Warum Open Source der Schlüssel zur digitalen Autonomie ist
Digitale Autonomie ist ohne Transparenz, Kontrolle und Gestaltungsfreiheit nicht denkbar. Genau das ermöglicht Open Source – und nur Open Source. Proprietäre Software bleibt eine Blackbox: Sie zwingt zur Abhängigkeit, beschränkt Gestaltungsmöglichkeiten und entzieht sich öffentlicher Kontrolle. Wer ihre Regeln bestimmt, kontrolliert auch die digitalen Spielräume von Unternehmen, Verwaltungen und Bürger:innen. Open Source durchbricht dieses Machtgefälle.

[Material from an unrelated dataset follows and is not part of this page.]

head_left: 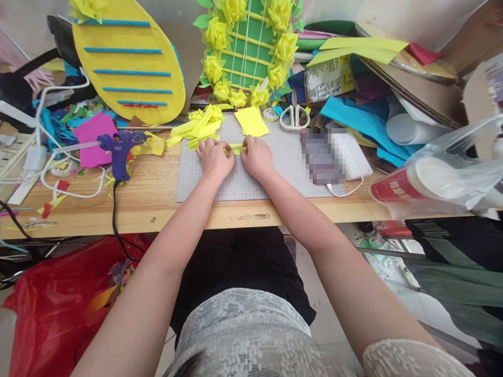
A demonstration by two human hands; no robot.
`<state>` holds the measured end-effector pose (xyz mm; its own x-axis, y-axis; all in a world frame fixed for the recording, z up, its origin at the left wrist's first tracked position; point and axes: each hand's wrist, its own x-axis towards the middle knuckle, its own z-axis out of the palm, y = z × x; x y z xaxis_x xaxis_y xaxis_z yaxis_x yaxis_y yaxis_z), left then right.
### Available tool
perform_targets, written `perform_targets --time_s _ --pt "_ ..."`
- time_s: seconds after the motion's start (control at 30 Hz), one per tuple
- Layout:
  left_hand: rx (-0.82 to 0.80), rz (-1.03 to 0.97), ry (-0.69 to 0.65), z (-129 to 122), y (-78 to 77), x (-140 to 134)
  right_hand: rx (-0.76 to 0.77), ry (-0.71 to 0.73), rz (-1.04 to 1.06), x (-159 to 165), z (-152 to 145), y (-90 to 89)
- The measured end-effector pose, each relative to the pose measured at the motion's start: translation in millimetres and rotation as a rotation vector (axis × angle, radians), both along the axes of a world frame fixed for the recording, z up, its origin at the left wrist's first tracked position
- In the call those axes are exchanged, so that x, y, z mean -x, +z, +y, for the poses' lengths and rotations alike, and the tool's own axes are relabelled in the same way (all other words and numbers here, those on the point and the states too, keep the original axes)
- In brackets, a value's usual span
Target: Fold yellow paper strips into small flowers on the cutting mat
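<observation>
Between my two hands a narrow piece of yellow paper (237,148) is stretched just above the grey cutting mat (243,183). My left hand (215,158) pinches its left end with thumb and finger, while my right hand (256,156) is closed on its right end. Beyond my left hand lies a heap of folded yellow paper pieces (200,125). A stack of yellow paper squares (252,121) rests on the mat's far side, past my right hand. White-handled scissors (294,116) and a small tape roll (271,114) sit to the right of the stack.
A blue glue gun (120,152) with a black cord stands left. Behind, a yellow oval board (133,63) and a green board (247,47) edged with yellow paper flowers lean upright. At right are a blurred phone (322,157), a white power bank (352,154) and a bagged red cup (404,183).
</observation>
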<state>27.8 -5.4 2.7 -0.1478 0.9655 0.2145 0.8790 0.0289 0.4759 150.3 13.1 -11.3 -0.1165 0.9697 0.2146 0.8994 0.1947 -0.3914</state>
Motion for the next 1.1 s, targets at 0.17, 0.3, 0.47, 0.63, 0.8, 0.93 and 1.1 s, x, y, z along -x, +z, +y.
perform_targets --time_s 0.17,0.3,0.47,0.63,0.8,0.93,1.1 --pt "0.019 0.029 0.012 3 0.6 -3 0.033 0.008 -0.158 4 -7 10.7" --pt "0.010 0.015 0.006 4 -0.5 -2 0.038 0.014 -0.182 4 -7 12.2" --pt "0.034 -0.017 0.007 2 0.4 1 0.034 0.008 -0.150 2 -4 7.2" --pt "0.072 -0.050 0.022 1 1.4 5 -0.038 0.014 -0.034 -4 -1 -0.8" --pt "0.054 -0.074 0.017 4 -1.0 6 -0.094 0.015 0.013 -12 4 -6.7" --pt "0.043 -0.118 -0.038 4 -2.7 8 -0.075 0.034 0.062 -14 8 -10.6" --pt "0.015 -0.146 -0.068 6 -6.7 11 -0.052 0.076 0.113 -13 10 -9.2"
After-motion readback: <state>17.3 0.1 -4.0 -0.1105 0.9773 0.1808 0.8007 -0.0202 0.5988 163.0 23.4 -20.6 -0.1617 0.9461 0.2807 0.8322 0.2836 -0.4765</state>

Deshalb führt kein Weg an Open Source vorbei
Transparenz schafft Vertrauen
Der Quellcode ist offen einsehbar. Sicherheitslücken, Hintertüren oder fragwürdige Praktiken können erkannt – und beseitigt – werden.
Gestaltungsfreiheit statt Abhängigkeit
Systeme können angepasst, weiterentwickelt und unabhängig betrieben werden. Kein Lock-in, keine Lizenzfesseln.
Technologische Souveränität
Wer Open Source nutzt, kann eigene digitale Infrastrukturen aufbauen – kontrollierbar, überprüfbar, unabhängig.
Vermeidung digitaler Abhängigkeiten
Bewusste Wahl statt technologischem Lock-in.
Starke Gemeinschaften statt Monopole
Open-Source-Ökosysteme sind kollaborativ, innovationsgetrieben und demokratischer als jede Plattformökonomie.
Digitale Autonomie ohne Open Source ist eine Illusion
Wer echte Kontrolle über digitale Prozesse will – wer entscheiden möchte, wie Technologie eingesetzt wird, wem sie dient und wem nicht – braucht offene Systeme. Nicht als Idealismus, sondern als strategische Notwendigkeit zur digitalen Souveränität.